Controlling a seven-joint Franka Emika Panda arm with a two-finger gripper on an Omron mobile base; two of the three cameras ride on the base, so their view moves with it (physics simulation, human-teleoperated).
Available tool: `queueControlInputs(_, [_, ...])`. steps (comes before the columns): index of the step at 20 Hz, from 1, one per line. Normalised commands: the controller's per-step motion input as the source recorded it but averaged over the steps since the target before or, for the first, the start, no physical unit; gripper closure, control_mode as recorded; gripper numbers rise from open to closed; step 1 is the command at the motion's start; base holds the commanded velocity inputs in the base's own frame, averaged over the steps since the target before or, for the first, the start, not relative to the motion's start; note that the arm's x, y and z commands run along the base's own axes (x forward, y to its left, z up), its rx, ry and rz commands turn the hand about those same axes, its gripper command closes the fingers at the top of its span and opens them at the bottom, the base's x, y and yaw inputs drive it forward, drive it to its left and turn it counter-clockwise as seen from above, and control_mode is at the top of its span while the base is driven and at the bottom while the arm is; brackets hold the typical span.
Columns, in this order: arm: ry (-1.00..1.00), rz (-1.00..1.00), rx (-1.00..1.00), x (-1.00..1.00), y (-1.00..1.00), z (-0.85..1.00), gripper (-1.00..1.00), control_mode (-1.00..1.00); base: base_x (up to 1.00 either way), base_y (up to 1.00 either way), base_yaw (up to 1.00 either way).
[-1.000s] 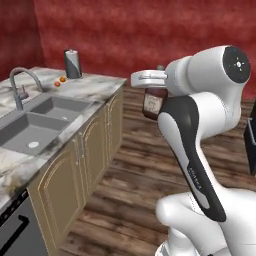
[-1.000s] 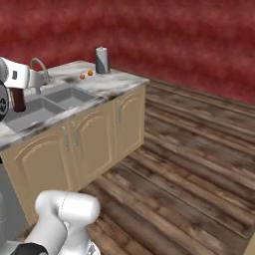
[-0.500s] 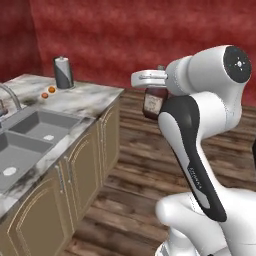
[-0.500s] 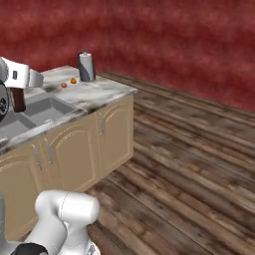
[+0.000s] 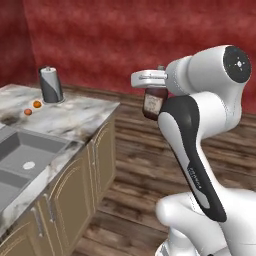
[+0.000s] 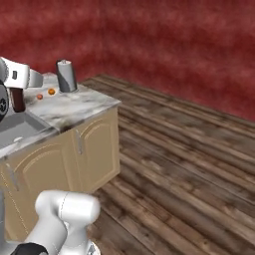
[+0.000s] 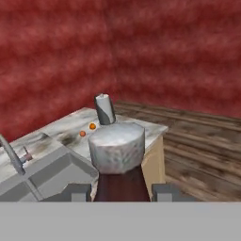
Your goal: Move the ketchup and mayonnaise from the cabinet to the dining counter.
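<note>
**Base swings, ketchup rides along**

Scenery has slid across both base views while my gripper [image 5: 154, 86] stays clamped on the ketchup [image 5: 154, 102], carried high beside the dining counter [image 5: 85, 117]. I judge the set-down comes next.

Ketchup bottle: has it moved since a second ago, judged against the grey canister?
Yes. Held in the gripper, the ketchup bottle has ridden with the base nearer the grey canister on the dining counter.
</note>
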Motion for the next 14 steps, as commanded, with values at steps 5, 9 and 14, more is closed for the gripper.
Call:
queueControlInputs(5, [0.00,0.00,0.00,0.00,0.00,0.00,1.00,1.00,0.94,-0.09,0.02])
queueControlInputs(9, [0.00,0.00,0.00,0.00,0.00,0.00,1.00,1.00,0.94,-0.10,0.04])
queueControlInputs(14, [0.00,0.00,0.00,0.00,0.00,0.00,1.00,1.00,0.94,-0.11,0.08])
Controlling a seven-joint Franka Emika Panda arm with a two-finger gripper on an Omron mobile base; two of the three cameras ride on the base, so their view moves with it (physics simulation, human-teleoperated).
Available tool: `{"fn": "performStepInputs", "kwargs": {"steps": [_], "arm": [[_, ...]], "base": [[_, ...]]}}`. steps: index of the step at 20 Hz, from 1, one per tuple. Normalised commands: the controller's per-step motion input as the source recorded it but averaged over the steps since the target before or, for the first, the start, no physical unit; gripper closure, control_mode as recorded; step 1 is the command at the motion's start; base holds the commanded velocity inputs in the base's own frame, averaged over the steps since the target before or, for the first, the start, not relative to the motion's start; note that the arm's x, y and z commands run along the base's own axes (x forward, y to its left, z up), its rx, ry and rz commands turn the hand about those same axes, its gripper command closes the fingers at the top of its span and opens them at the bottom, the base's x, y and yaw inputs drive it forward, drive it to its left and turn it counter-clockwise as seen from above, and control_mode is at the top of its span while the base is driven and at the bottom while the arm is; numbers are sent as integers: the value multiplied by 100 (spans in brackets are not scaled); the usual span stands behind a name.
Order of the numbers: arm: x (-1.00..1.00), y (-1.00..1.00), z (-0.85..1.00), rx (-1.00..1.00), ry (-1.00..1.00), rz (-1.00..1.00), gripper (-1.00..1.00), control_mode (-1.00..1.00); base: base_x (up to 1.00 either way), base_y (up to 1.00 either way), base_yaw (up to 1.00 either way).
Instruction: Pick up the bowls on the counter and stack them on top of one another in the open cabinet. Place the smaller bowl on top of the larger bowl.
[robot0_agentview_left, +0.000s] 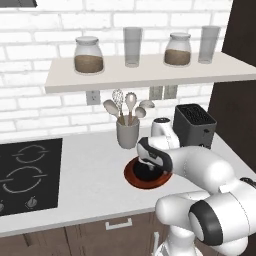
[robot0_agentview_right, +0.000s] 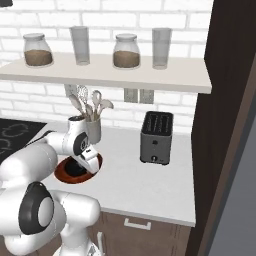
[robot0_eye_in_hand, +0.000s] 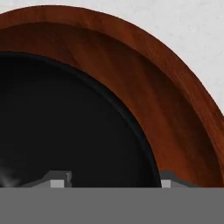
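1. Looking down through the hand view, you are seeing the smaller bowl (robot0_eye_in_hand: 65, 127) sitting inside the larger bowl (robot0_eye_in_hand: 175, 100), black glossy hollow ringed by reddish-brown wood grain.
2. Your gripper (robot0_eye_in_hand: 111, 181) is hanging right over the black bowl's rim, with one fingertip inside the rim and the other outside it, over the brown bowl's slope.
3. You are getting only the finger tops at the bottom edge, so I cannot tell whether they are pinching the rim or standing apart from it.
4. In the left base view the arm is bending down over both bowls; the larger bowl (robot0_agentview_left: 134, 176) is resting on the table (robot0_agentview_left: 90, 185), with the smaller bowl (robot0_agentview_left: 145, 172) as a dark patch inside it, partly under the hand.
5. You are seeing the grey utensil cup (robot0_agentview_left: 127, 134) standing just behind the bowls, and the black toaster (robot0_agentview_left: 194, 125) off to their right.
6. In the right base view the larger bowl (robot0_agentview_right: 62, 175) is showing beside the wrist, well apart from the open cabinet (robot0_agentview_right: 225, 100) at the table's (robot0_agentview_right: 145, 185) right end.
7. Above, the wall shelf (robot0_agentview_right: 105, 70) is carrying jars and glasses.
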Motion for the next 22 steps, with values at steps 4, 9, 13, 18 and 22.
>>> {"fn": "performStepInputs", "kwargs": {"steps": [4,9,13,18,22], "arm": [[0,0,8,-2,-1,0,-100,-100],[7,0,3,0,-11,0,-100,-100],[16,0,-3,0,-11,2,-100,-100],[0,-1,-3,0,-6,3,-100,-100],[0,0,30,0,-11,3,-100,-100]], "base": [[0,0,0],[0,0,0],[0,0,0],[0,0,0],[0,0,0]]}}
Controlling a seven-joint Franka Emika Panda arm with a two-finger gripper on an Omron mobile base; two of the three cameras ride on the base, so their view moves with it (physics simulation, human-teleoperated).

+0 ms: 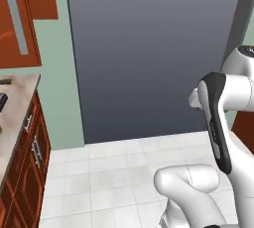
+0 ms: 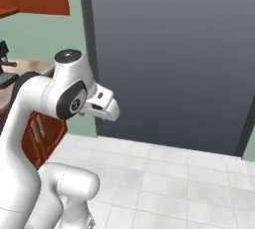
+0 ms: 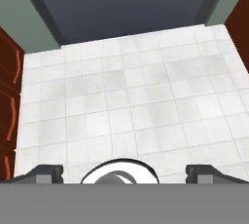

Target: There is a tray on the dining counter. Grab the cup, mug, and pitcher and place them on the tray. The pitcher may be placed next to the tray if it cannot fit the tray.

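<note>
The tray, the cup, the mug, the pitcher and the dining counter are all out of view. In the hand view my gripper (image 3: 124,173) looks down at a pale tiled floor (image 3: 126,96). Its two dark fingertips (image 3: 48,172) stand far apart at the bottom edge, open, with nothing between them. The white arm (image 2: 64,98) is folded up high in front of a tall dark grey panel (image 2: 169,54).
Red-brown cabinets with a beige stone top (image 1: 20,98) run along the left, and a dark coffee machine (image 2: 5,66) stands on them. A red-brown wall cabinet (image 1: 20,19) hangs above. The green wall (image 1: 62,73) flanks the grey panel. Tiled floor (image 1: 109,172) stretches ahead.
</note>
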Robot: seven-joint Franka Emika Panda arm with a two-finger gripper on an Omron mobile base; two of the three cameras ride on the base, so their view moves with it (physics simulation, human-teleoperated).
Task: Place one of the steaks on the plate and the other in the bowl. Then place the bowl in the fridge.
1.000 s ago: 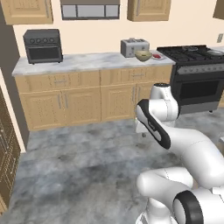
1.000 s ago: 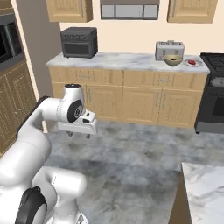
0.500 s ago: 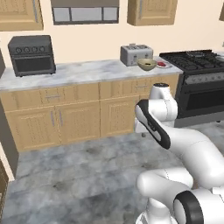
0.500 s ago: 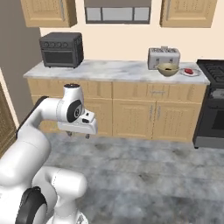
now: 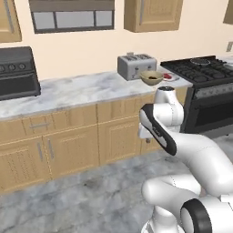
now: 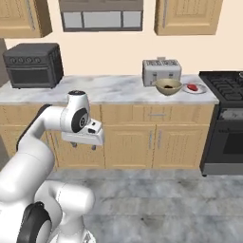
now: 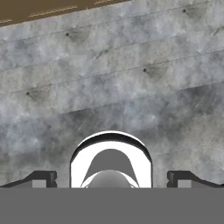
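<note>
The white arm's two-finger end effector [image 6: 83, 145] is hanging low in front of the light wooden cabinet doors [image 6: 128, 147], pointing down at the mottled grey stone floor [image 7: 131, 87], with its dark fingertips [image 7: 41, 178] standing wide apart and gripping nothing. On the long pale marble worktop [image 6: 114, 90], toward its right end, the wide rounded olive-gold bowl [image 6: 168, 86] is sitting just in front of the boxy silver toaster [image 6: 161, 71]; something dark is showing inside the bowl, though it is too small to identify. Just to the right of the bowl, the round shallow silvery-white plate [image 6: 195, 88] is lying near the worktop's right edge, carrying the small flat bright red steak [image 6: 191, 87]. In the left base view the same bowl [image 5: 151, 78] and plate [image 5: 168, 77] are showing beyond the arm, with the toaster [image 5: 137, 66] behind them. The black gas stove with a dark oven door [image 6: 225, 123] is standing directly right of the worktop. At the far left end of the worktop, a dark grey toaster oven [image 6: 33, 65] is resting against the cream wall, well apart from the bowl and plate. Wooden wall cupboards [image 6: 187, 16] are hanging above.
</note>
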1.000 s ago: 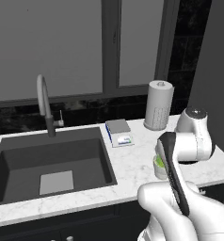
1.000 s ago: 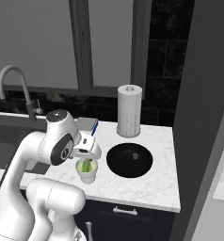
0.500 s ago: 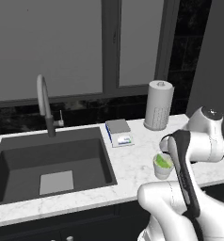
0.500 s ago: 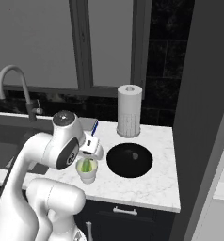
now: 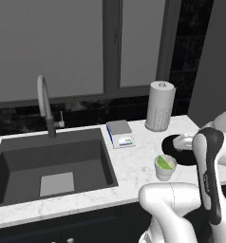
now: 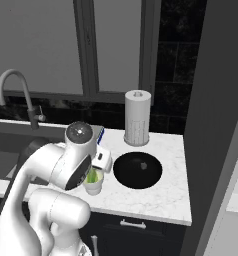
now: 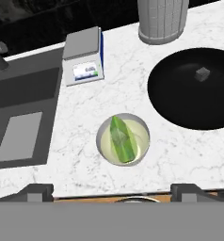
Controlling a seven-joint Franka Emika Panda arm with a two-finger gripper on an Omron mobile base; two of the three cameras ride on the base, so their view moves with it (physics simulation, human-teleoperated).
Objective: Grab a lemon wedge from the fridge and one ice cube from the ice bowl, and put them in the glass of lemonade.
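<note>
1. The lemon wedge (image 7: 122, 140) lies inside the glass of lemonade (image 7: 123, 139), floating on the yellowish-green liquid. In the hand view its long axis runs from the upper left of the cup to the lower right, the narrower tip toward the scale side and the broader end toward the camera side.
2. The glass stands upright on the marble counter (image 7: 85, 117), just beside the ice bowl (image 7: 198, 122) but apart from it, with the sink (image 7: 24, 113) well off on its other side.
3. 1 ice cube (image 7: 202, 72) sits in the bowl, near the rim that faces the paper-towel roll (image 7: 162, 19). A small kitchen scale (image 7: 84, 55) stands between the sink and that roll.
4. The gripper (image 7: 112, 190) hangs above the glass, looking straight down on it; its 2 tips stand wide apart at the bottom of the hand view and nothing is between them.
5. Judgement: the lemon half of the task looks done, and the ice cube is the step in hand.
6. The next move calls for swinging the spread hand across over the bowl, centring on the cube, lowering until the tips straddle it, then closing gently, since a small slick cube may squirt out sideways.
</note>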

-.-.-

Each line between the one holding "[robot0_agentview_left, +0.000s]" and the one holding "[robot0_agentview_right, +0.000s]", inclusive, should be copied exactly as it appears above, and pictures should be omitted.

[robot0_agentview_left, +0.000s] 
[robot0_agentview_right, +0.000s] 

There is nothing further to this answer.